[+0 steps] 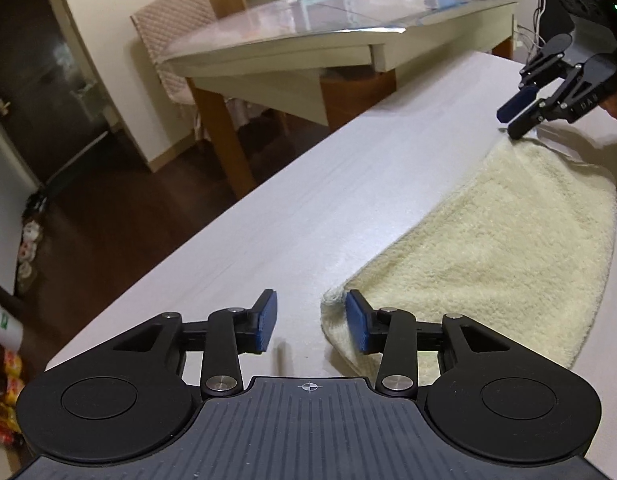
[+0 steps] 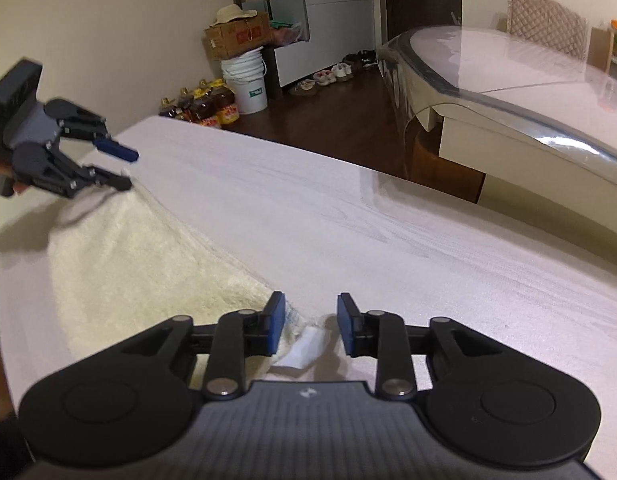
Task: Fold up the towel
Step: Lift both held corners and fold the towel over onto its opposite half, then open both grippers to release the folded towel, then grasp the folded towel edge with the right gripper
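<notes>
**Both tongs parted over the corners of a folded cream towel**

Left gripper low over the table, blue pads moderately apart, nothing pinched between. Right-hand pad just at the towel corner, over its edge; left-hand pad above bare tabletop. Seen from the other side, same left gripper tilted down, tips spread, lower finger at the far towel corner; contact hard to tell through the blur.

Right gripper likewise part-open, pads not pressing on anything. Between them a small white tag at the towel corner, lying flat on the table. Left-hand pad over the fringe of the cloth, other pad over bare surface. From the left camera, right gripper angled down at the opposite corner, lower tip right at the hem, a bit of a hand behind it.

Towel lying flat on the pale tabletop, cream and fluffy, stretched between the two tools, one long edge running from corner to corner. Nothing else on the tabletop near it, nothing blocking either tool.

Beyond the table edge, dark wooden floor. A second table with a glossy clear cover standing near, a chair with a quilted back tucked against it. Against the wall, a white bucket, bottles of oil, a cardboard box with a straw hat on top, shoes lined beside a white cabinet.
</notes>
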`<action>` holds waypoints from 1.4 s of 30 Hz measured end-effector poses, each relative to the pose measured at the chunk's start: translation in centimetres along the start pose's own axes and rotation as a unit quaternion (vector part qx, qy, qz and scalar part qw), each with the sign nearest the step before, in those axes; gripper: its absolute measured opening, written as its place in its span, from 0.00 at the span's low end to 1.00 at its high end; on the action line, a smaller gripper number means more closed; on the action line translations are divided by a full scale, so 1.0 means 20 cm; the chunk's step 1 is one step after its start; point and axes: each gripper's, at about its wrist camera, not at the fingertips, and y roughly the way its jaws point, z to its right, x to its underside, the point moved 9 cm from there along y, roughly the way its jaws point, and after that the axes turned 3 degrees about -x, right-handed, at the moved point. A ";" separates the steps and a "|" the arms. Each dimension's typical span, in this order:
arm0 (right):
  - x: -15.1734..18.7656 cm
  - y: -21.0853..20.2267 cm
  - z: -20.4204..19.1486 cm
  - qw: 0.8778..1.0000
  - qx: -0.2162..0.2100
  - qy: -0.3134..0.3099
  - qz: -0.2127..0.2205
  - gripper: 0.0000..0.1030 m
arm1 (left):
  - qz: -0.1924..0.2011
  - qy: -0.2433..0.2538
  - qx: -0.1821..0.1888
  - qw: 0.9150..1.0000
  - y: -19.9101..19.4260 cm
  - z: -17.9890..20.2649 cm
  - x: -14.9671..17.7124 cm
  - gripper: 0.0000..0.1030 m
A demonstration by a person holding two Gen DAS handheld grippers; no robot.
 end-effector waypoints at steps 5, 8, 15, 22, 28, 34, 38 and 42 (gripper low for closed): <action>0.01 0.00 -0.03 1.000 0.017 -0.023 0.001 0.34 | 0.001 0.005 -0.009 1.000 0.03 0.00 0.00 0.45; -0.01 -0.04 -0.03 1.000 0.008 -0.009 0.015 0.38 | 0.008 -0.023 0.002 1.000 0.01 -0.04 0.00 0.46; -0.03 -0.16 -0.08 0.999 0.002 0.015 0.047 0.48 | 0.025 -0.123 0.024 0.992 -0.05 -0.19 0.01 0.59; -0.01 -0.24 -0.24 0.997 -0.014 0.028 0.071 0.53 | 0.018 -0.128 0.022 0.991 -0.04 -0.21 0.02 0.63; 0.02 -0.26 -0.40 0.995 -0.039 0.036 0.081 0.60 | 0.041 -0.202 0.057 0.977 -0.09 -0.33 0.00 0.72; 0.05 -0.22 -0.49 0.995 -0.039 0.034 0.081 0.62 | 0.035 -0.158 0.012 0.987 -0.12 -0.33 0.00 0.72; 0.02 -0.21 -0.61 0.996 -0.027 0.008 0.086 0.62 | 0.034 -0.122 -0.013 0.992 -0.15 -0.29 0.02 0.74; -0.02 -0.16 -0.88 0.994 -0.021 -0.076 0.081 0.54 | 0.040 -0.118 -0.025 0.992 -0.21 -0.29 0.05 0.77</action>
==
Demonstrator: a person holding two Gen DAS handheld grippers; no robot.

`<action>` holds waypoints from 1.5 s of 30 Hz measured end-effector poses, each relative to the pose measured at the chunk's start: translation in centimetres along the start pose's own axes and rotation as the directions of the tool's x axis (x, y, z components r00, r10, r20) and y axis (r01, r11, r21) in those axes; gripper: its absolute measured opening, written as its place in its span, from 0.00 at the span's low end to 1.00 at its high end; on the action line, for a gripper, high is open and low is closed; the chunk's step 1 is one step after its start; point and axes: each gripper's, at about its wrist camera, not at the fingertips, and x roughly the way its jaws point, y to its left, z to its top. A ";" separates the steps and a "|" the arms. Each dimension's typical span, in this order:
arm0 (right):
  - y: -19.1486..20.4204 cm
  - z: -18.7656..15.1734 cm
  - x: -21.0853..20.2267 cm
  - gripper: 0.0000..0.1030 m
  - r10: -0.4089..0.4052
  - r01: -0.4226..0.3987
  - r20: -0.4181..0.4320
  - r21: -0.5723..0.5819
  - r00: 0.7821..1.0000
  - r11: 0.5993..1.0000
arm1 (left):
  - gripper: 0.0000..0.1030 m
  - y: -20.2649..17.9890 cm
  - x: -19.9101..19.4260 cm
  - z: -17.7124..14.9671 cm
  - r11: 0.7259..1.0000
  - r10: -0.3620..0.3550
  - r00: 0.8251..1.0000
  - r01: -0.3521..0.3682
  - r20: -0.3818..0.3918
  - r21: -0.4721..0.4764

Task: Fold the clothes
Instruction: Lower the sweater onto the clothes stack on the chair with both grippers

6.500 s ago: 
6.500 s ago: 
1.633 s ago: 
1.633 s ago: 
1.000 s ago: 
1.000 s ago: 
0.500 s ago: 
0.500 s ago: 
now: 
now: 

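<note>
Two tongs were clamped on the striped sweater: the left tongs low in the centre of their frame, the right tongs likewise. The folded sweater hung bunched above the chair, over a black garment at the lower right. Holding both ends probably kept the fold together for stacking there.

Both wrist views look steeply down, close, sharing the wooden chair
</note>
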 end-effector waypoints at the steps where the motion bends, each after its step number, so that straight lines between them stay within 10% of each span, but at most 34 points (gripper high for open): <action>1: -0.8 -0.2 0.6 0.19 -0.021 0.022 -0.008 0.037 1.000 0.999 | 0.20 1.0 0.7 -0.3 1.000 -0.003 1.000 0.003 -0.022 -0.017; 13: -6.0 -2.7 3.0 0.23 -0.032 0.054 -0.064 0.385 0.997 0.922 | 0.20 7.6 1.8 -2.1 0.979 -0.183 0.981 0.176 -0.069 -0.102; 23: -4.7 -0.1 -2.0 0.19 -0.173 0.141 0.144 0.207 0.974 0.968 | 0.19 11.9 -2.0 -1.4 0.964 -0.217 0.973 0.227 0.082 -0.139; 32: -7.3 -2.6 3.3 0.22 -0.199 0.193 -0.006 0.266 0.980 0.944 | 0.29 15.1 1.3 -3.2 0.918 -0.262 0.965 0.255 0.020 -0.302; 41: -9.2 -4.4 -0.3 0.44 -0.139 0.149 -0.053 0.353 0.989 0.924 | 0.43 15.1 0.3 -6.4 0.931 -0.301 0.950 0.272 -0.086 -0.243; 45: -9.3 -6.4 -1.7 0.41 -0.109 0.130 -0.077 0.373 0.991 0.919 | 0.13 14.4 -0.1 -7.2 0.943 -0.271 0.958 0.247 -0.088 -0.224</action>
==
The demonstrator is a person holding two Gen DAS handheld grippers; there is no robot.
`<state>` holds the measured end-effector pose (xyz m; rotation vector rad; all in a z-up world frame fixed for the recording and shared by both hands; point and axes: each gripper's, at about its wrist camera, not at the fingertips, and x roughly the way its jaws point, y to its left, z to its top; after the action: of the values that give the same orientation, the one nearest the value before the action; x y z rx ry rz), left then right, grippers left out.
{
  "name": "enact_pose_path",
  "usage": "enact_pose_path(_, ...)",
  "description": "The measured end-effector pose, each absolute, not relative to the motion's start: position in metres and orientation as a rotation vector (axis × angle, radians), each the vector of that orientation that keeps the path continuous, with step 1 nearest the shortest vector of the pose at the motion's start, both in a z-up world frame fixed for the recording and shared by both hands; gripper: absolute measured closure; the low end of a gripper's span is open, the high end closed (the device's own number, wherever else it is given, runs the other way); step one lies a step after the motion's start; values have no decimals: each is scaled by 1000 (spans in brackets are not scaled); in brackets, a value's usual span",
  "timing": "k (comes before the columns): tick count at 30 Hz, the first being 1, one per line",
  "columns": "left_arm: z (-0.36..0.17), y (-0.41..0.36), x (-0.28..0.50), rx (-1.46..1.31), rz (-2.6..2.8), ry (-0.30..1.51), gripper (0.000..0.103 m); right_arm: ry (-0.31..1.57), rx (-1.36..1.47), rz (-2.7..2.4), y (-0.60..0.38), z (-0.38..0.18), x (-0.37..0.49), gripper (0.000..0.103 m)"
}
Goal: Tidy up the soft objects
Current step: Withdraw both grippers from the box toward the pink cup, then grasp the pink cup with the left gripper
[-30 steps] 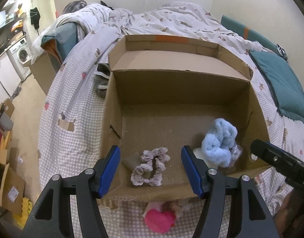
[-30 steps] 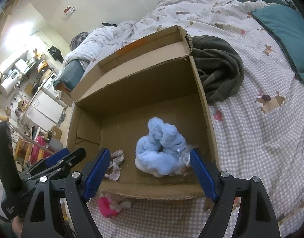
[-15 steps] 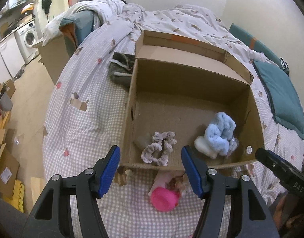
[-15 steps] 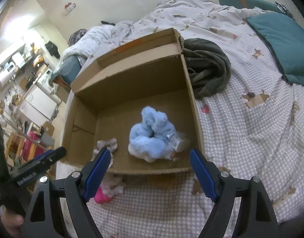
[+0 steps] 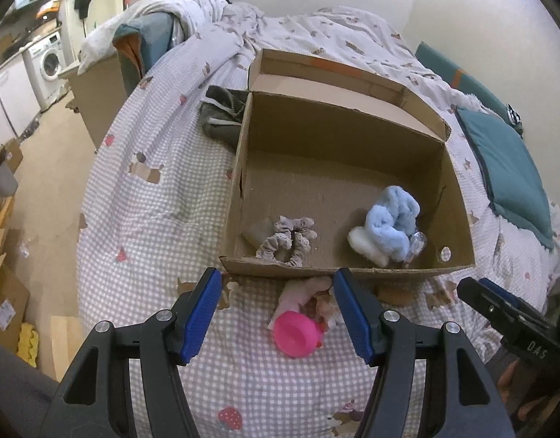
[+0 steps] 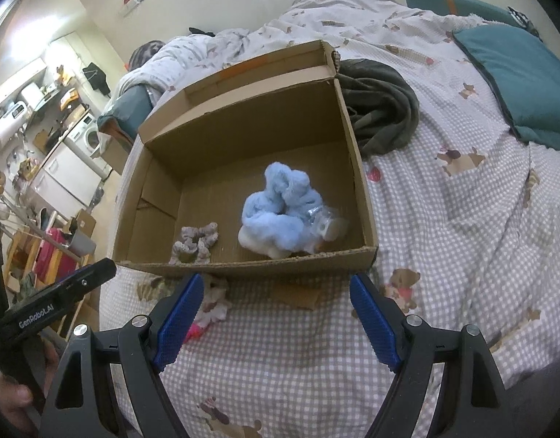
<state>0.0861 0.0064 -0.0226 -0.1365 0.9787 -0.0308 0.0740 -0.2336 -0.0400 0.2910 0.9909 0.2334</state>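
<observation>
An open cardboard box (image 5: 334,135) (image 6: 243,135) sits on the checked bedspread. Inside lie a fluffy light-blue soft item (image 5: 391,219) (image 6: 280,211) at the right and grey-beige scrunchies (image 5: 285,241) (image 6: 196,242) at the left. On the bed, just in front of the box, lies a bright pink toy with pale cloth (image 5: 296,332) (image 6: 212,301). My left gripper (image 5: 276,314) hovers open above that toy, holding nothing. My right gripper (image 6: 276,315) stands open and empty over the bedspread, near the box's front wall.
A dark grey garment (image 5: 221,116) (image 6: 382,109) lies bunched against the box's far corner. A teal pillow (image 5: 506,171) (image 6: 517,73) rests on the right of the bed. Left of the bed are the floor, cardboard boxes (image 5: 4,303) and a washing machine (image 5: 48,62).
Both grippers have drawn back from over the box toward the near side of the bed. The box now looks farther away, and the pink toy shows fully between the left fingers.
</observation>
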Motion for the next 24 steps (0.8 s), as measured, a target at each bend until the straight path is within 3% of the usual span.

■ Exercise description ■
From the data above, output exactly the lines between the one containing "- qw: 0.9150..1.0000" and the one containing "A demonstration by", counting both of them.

■ Response to the exercise ■
  - qw: 0.9150..1.0000
  - y: -19.9101..19.4260 cm
  - z: -17.9890..20.2649 cm
  - x: -14.9671..17.7124 cm
  - gripper: 0.0000..0.1030 m
A demonstration by a person holding two Gen DAS handheld grippers; no robot.

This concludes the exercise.